FIG. 3 is a perspective view of the developing roller 157. The developing roller 157 includes a shaft 53, a cylindrical sleeve 54, and the two magnets 51 and 52. The cylindrical sleeve 54 is made of a metal such as aluminum or stainless steel.
Here, the image forming apparatus 10 of the present exemplary embodiment is a wide-format multifunction device capable of printing, for example, an A0 size large format drawing. A length of the developing roller 157 is 90 to 100 cm, which is longer than that of a normal multifunction device. It is generally difficult to magnetize and fabricate a long magnet. Therefore, the developing roller 157 is configured by connecting the two magnets 51 and 52.
When the magnet is divided in the developing roller 157 as described above, it is difficult to completely prevent a magnetic field leakage at a connection portion between the magnets, so that the magnetic field may be non-uniform. When the toner is not uniformly transported during the developing of the latent image on the photoconductor drum 152 due to the non-uniformity of the magnetic field on the developing roller 157 as described above, the concentration unevenness in a toner concentration occurs. When such density unevenness occurs, there arises a problem that even if an image having the same density is to be formed, an area where the magnetic field is non-uniform has a different density from the other areas, and the density unevenness is visualized as a vertical streak.
Even when the developing roller 157 is implemented by only one magnet without connecting plural magnets to constitute the developing roller 157, if there is magnetized unevenness in the magnet, similarly, a generated magnetic field is non-uniform and the same problem arises. In particular, it is more difficult to fabricate a magnet in a uniform magnetized state as a length of the magnet is longer. Therefore, such the problem of the non-uniformity of the magnetic field arises more remarkably as the length of the developing roller 157 is longer.
Next, FIG. 4 illustrates a situation in which the vertical streak occurs in the image because of the reason described above. It is assumed that in FIG. 4, the density unevenness occurs in the developing roller 157 due to the non-uniformity of the magnetic field at the connection portion between the two magnets 51 and 52, and the density is high at the connection portion. Therefore, it can be seen that density unevenness 61 occurs in a main scanning direction, that is, an axial direction at a center of a formed image, and constitutes the vertical streak. Here, the term “main scanning direction” refers to a direction in which the exposure device 140 scans with the laser light.

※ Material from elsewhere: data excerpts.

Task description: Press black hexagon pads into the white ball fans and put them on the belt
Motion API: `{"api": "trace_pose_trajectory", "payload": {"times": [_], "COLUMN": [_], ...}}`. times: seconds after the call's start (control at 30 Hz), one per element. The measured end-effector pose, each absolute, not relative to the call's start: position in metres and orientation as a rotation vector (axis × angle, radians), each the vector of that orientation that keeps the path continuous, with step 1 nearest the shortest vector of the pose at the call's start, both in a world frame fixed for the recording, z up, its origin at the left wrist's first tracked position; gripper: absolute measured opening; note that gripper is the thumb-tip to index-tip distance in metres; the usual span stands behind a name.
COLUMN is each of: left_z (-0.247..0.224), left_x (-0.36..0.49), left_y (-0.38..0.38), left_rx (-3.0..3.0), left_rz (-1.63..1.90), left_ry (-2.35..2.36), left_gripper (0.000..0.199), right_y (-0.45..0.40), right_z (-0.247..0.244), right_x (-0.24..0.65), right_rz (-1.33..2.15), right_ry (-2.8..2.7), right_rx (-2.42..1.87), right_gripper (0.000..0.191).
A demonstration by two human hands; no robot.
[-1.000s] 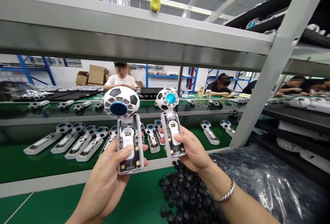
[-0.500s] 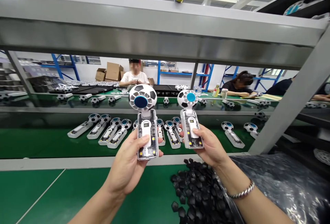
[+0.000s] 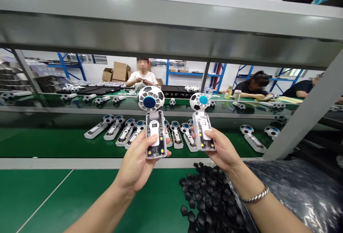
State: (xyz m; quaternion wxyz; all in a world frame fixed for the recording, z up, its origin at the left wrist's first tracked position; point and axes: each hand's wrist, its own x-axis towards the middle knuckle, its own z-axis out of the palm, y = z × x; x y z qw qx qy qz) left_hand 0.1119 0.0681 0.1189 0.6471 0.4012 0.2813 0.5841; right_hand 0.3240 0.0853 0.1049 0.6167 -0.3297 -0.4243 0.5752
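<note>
My left hand is wrapped round a handheld fan with a football-patterned head, a dark blue centre and a clear body showing circuitry. Its small display is lit, and my thumb lies on the white strip below. A similar fan with a light blue centre is held upright in my right hand, thumb on its white panel. The two fans stand apart, side by side. Behind them, several more football fans lie on the green conveyor.
Black pentagon pieces are heaped on the green table, beside a shiny plastic bag. A metal shelf spans overhead, with a slanted post at right. Several people sit across the line, including one in a white shirt.
The view has shifted, so the scene sits differently in frame. Both hands keep their fans. The right fan's display no longer shows its digits clearly. Conveyor fans appear further right.
</note>
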Motion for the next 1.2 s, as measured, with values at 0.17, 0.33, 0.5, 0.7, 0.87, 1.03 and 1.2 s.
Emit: {"api": "trace_pose_trajectory", "payload": {"times": [0.17, 0.33, 0.5, 0.7, 0.87, 1.03, 1.2], "left_z": [0.118, 0.116, 0.116, 0.117, 0.117, 0.116, 0.1], "left_x": [0.113, 0.113, 0.113, 0.113, 0.113, 0.114, 0.089], "left_y": [0.07, 0.07, 0.07, 0.068, 0.069, 0.071, 0.094], "left_rx": [0.912, 0.939, 0.957, 0.952, 0.945, 0.956, 0.934], "left_rz": [1.33, 1.332, 1.345, 1.359, 1.354, 1.341, 1.361], "left_ry": [0.635, 0.609, 0.636, 0.651, 0.629, 0.608, 0.728], "left_gripper": [0.026, 0.024, 0.024, 0.024, 0.027, 0.031, 0.027], "right_y": [0.085, 0.086, 0.085, 0.085, 0.086, 0.089, 0.116], "right_z": [0.103, 0.102, 0.103, 0.104, 0.102, 0.101, 0.111], "right_x": [0.324, 0.324, 0.324, 0.324, 0.324, 0.326, 0.368], "right_rz": [1.365, 1.354, 1.362, 1.34, 1.35, 1.374, 1.312], "right_ry": [-0.987, -0.975, -0.99, -0.978, -0.978, -0.915, -0.847], "right_rx": [-0.732, -0.749, -0.771, -0.787, -0.775, -0.764, -0.909], "right_gripper": [0.027, 0.027, 0.028, 0.027, 0.027, 0.024, 0.017]}}
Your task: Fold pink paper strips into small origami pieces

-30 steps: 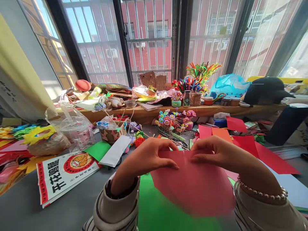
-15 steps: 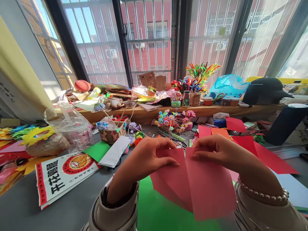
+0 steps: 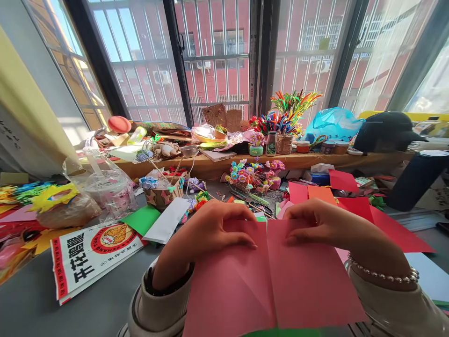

When a density profile in the main scanning direction of the image in which such density unevenness 61 occurs is created, as illustrated in FIG. 4, a pattern is obtained which has a peak. A central portion of a peak has a higher value than other areas.
As a method for preventing such density unevenness, an exposure amount in the exposure device 140 may be changed to correct the density unevenness. Specifically, as illustrated in FIG. 5, a correction parameter having a pattern opposite to the density profile may be generated, and the exposure amount is changed based on the correction parameter to correct the density unevenness.
With reference to FIG. 5, it can be seen that the density unevenness 61 is alleviated by controlling the exposure amount of the exposure device 140 based on the correction parameter having the pattern opposite to the density profile.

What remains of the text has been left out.